There are a number of limitations to this study. The most important of these is that many risk factors affect NBW, and we included only a limited number of these factors in the study. Factors affecting the pregnant woman include presence of anemia or iron load, lifestyle, diet structure, and psychological state, and these may have an impact on the NBW. Regarding the father, factors such as height, weight, and other potential genetic factors may also be associated with birth weight. As this study is a retrospective analysis, the clinical information analyzed was based on existing data. Therefore, the analysis of many of the factors mentioned above was not included in this study due to the lack of records. Our aim is to carry out a multicenter prospective study in the future that will have an expanded sample size. This will enable us to conduct in-depth research by designing complete case report on patients.

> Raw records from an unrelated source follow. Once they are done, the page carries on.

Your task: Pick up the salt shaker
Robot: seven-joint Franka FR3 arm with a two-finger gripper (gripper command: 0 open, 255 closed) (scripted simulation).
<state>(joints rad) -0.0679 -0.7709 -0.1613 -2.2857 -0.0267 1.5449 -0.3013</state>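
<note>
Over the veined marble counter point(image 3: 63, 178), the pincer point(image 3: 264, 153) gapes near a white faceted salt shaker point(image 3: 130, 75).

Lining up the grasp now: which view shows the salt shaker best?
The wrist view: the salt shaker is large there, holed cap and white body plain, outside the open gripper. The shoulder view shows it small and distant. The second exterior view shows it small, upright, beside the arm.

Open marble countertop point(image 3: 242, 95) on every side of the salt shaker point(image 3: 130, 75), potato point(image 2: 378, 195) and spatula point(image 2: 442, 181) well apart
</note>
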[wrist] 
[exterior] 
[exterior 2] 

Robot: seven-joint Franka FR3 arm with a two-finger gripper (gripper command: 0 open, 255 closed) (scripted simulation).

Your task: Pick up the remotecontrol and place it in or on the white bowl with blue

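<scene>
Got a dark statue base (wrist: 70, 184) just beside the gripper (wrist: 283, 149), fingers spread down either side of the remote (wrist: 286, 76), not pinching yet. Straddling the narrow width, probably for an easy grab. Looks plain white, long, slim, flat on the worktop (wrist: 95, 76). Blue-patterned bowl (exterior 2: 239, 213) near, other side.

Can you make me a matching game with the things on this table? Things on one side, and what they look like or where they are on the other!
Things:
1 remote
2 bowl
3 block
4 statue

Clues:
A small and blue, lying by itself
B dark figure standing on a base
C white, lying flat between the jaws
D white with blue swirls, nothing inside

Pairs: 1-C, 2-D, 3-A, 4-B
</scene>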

There are some strengths to our study as well as future implications. Although there have been various studies on the factors affecting NBW, observations on pregnant women with GCP are infrequent. Once GCP has developed, the risk of adverse perinatal outcome is much higher than that in other pregnant women [29, 30]. It is necessary to carry out an in-depth exploration of this patient population. Some researchers believe that the role of HbA1c as a biomarker for monitoring pregnancy needs to be carefully evaluated. We found that HbA1c was an independent LGA risk factor in pregnant women with GCP. The relationship between maternal lipid profile and NBW has been the focus of many studies. We reporte here, for the first time, that low HDL-C value in GCP mothers in late pregnancy was an independent predictor of LGA; in contrast, values for other lipoproteins were not associated with abnormal birth weight.

Conclusions

The critical indicators of GCP affecting the NBW are maternal HbA1c and HDL-C in the late trimester and the severity of preeclampsia. We also found that the height of the mother, prepregnancy BMI, and early GWG are related to the NBW. This study helps optimize the clinical intervention strategy for GCP.